Vanel, l'aventurier du Zippo

Vanel



Il se nomme Gilbert Vanel, Grâce à lui, le Zippo a reconquis la France. Objet de collection, de convoitise, le briquet si prisé  était quasiment devenu introuvable dans l’hexagone au cours des années 1960-1970. Il n’y avait plus alors de bases américaines en France, le Shape avait déménagé vers la Belgique. Pour se  procurer un Zippo, faute de pouvoir traverser l’Atlantique, il fallait compter sur un éventuel ami embarqué sur une unité de la Royale ou susceptible de monter à bord des bâtiments de la VI° Flotte US faisant escale à Toulon. Ainsi, parfois, arrivait jusqu’à Paris un modèle rare correspondant à la sortie d’un fil Hollywoodien, réservé aux « happy fews ».
Passionné par ce Zippo devenu presque mythique, Gilbert Vanel devient en 1979 le premier diffuseur officiel de la marque en France. En une décennie de recherches passionnées, de contacts persévérants, il réalise son rêve et le Zippo réacquiert droit de cité. « Il y a eu l’époque des briquets sophistiqués qui correspondaient à la curiosité pour la technologie de pointe et aboutissaient en fait à des objets trop fragiles, difficile à entretenir, à faire réparer…Bientôt la robustesse, la fiabilité ont repris leurs droits ; Le temps du Zippo était revenu » .
L’aventure est ponctuée d'étapes insolites, pittoresques, amusantes. Ain si parmi ses Zippo porte-bonheur cite-t-il la carcasse noir, à tirage limité, crée pour le parfum « Jules » de Christian Dior. Le succès fut instantané ! A tel point qu’il donna aux usines de Bradford l’idée de relancer sur le marché le stock de briquets noirs. Les invendus d’hier s’arrachent

Grâce à Vanel Diffusion le Zippo a retrouvé sa place dans les vitrines non seulement des bureaux de tabac mais aussi d’établissements de prestige tels les Drugstores Publicis et les bijouteries. Gilbert Vanel crée lui-même des modèles de pure orfèvrerie, or et argent et lance de nouvelles collections à coque laquée.

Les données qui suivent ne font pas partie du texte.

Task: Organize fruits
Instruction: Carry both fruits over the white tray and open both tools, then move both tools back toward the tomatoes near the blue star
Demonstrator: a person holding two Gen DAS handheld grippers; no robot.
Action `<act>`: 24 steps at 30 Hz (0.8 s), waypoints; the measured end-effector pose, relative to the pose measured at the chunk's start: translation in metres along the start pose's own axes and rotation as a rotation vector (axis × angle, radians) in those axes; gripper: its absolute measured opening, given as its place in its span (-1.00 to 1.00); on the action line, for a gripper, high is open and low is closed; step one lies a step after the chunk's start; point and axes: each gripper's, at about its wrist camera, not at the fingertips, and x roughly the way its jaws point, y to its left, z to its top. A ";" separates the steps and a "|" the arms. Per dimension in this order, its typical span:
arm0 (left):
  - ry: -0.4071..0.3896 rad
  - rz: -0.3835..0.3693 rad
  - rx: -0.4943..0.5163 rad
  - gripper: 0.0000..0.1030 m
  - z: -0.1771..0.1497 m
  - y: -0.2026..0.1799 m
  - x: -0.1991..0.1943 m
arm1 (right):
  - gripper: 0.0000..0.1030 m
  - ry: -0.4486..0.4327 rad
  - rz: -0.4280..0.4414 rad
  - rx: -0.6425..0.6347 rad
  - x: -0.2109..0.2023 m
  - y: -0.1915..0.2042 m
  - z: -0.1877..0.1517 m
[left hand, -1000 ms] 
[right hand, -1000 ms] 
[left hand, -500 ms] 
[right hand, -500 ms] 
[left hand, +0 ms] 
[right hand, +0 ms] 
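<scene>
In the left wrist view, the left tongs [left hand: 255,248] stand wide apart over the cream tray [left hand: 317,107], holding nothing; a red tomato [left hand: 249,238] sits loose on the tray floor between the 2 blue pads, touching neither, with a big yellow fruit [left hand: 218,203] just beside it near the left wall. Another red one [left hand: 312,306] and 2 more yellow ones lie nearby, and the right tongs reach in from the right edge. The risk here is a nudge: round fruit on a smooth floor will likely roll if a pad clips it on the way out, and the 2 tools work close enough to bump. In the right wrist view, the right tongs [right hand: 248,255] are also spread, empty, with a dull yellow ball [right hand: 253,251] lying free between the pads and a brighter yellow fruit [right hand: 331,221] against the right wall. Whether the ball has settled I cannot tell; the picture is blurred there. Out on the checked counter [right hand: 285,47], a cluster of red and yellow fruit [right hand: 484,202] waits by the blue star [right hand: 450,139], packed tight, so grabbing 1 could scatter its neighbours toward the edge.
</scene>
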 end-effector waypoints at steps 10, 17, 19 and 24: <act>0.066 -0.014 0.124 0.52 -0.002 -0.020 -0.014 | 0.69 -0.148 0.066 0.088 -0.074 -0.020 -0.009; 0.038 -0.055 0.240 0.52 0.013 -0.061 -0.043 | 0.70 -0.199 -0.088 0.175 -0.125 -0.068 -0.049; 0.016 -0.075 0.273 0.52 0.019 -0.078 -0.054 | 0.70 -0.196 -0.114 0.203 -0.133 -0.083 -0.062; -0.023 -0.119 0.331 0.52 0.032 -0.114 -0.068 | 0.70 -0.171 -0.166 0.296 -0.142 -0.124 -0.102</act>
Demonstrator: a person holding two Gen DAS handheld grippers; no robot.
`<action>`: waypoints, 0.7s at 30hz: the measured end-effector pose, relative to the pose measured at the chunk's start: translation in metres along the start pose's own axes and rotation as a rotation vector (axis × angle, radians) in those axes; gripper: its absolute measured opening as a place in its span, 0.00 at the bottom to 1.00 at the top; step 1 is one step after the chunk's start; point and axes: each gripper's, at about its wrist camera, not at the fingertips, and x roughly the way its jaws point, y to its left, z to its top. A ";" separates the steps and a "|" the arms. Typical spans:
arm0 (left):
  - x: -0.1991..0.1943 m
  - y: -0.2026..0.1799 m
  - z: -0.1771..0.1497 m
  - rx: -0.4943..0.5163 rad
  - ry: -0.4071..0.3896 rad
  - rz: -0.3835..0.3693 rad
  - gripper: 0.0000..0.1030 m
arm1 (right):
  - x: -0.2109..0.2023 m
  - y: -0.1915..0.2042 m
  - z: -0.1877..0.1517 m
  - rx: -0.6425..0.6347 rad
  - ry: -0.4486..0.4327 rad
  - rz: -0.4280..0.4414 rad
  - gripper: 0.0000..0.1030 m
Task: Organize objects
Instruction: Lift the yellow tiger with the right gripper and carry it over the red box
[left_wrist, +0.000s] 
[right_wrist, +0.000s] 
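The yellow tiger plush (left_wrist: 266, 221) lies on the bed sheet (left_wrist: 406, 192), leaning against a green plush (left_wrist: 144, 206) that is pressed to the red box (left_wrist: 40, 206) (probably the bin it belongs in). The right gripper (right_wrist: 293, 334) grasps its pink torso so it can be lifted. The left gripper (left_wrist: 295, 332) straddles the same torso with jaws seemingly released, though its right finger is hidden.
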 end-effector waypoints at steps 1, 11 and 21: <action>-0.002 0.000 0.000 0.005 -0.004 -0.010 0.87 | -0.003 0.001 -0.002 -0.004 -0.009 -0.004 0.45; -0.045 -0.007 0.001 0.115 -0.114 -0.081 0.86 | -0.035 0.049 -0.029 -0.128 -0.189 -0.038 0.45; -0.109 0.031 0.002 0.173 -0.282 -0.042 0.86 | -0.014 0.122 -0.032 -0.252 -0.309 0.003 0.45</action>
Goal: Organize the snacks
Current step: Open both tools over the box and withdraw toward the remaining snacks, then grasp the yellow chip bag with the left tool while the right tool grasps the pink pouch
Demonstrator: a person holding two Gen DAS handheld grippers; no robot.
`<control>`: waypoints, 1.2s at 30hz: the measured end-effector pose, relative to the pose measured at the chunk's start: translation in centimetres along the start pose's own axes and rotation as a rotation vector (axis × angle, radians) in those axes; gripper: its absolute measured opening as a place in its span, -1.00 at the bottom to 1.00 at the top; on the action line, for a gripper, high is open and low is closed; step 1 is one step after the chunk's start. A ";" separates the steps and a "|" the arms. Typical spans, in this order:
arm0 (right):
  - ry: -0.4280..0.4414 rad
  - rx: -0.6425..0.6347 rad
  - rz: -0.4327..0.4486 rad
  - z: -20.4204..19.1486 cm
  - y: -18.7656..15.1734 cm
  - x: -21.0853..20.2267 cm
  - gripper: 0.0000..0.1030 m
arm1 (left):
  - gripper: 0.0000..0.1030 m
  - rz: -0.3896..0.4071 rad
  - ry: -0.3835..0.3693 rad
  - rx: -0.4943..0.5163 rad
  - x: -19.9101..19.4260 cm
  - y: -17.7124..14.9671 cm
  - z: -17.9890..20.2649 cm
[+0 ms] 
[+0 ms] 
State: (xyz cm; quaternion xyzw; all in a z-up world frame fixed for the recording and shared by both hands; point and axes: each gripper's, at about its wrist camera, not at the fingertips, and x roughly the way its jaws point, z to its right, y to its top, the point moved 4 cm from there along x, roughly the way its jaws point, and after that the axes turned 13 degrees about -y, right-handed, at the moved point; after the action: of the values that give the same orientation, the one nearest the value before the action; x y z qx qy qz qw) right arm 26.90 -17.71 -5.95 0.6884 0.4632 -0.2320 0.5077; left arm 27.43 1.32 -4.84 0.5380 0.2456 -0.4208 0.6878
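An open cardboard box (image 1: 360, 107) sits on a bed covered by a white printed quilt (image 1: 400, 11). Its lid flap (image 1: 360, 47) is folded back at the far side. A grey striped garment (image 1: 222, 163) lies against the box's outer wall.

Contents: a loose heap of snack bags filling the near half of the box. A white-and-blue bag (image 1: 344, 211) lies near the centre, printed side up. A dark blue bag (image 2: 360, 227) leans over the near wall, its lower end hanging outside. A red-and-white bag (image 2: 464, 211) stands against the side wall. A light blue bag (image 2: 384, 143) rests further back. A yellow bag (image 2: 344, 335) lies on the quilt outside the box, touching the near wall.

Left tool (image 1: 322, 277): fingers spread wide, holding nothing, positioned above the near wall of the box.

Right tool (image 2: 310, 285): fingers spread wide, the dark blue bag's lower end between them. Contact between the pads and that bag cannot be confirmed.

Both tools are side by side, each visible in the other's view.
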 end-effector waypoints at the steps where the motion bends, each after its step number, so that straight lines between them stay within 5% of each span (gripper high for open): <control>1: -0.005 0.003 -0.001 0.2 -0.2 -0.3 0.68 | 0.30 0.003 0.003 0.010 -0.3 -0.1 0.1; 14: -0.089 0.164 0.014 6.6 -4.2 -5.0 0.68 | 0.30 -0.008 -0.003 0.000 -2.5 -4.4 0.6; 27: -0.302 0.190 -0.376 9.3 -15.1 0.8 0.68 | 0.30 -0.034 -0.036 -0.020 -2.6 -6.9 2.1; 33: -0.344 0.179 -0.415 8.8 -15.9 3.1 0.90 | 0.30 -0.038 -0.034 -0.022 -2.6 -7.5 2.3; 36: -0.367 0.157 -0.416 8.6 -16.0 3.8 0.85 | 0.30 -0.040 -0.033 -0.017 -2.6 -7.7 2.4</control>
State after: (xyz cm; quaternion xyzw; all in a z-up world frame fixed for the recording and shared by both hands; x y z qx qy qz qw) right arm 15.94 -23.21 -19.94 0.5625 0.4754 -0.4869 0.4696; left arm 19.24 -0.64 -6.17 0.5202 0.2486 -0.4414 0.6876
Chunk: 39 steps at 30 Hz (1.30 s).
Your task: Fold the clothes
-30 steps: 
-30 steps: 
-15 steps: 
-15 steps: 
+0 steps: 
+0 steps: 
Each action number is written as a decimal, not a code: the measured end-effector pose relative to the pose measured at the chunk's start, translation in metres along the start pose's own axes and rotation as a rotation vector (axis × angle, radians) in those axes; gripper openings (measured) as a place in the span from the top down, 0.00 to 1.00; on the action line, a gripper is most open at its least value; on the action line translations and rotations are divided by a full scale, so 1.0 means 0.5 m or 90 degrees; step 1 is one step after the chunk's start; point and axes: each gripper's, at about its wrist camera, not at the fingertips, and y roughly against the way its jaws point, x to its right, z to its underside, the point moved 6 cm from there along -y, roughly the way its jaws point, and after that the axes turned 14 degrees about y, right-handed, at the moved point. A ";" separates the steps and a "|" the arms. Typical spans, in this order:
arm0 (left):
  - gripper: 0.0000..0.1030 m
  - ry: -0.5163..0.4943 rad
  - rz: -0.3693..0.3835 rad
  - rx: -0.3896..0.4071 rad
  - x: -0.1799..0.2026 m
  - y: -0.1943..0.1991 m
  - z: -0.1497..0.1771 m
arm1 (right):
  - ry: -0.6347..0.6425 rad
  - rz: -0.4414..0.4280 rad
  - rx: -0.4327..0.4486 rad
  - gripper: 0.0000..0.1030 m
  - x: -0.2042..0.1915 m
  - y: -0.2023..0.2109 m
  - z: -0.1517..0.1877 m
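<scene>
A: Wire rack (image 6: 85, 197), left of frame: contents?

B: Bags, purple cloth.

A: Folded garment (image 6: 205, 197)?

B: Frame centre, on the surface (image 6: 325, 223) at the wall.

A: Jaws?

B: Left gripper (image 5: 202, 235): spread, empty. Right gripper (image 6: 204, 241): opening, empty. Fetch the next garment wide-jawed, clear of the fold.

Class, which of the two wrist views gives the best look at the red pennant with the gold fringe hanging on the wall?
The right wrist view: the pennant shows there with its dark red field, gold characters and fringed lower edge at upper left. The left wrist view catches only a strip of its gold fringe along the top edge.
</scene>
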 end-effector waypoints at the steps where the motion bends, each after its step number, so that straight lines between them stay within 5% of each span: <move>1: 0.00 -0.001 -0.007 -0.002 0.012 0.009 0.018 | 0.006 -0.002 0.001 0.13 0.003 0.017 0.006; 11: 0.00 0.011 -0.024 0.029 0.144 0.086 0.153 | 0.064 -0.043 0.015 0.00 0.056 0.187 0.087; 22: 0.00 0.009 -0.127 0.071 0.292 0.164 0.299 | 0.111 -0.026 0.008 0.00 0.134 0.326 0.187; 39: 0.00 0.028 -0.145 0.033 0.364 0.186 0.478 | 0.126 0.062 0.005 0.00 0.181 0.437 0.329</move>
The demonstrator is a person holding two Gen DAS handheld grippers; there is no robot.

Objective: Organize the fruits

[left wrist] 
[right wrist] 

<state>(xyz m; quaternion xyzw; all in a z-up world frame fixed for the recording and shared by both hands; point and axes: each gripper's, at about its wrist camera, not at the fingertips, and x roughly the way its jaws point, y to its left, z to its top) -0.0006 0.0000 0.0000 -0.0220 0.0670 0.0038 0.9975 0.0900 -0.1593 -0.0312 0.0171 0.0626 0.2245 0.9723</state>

Le succès du Zippo en France est significatif si l’on sait que les ventes aux Etats-Unis ne représentent que 10% du chiffre d’affaires de la marque. La France est, elle, en tête du marché européen grâce à 600 000 exemplaires vendus en 1990 ( 150 modèles différents contre 3 000 (10 modèles seulement) dix ans plus tôt.